Como que diz, minha filha?

Minha esposa nasceu e se criou no interior de Minas Gerais, mais precisamente no Triângulo Mineiro, e com muito orgulho tem em suas histórias de infância grandes lições que contribuíram para a mulher que se tornou.

Quando era bem pequena, ganhou uma blusinha linda, que embora encontrada no lixo pelo seu tio, que era coletor, estava em perfeito estado, dentro de uma caixinha. Ele logo se lembrou da sobrinha, criada como uma boneca, apesar da simplicidade dos pais, que viviam na zona rural. Então entregou o mimo e ainda contou para a família: Encontrei no lixo, acreditam?

A menina, já vestida com o presente e saltitando por Centralina, cidadezinha muito aconchegante e bucólica, e a mãe, segurando orgulhosa a mão da moleca tão feliz, de cara redonda e furinhos nas bochechas, encontraram uma amiga que há muito não viam.

A mulher comentou, em bom tom, com aquele sotaque característico do interior de Minas, enquanto levava as duas mãos espalmadas ao rosto, encantada: Meu Deusss, que coisa maisss linda! Que princesa!

A mãe, com o mesmo sotaque, obviamente, com as sobrancelhas apertadas de exortação, olhou para a menina e disse, com tom forte: Como que fala, minha filha?

A pequena, respondendo à atitude clássica de toda mãe e já sapeca da maneira que seria para todo o sempre, respondeu: Obrigada.

Antes de dizer tchau, a amiga disse, ainda mais empolgada, olhando a criança segurar a ponta do vestido, dançando pra lá e pra cá com o maior orgulho do look sensacional e aquele sorriso cheio de dentes (ela ainda possui até hoje): Mas que roupinhaaa maisss lindaaa!

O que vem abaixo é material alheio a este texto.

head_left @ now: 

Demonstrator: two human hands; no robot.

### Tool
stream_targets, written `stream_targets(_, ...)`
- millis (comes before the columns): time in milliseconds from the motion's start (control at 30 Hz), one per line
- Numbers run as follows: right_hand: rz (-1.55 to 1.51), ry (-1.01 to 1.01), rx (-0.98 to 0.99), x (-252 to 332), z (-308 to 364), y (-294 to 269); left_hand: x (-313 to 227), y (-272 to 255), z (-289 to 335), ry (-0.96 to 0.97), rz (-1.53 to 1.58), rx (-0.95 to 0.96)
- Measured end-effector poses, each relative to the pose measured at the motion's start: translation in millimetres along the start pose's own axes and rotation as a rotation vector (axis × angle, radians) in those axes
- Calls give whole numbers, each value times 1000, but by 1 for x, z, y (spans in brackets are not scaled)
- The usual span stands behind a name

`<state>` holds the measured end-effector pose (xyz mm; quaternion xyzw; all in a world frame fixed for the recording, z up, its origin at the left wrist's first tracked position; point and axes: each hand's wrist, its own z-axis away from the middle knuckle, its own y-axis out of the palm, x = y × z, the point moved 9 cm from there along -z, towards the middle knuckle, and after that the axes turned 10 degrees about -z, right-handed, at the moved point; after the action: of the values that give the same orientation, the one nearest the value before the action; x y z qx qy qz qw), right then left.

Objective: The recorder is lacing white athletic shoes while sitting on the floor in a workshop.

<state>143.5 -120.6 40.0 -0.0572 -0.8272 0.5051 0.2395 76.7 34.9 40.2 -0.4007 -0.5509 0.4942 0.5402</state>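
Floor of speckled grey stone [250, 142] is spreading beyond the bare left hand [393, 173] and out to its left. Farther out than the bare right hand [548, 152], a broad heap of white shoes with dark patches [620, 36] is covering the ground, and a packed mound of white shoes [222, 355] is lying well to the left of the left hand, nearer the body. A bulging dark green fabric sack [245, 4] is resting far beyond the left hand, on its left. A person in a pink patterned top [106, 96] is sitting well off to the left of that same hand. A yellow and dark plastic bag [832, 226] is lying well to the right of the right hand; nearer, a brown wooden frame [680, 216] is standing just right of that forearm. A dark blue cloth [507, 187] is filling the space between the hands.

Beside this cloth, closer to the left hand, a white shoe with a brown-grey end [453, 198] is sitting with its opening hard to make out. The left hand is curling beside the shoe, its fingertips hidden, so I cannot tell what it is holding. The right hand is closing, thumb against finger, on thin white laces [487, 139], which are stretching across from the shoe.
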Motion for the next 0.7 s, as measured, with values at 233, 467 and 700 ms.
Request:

A mãe repetiu a pergunta, mostrando que naquela família a educação vinha antes das condições humildes que sempre tiveram, mas com um tom um tiquinho mais alto: Como que fala, minha filha?

Aquela menina com cara de bolacha, sem titubear, com a inocência típica da idade e um sorriso ainda mais largo, entregou: Meu tio pegou no lixo!

A mãe deu um tapinha na bichinha, com um sorriso amarelo, dizendo pra amiga: Essas crianças têm cada uma, né?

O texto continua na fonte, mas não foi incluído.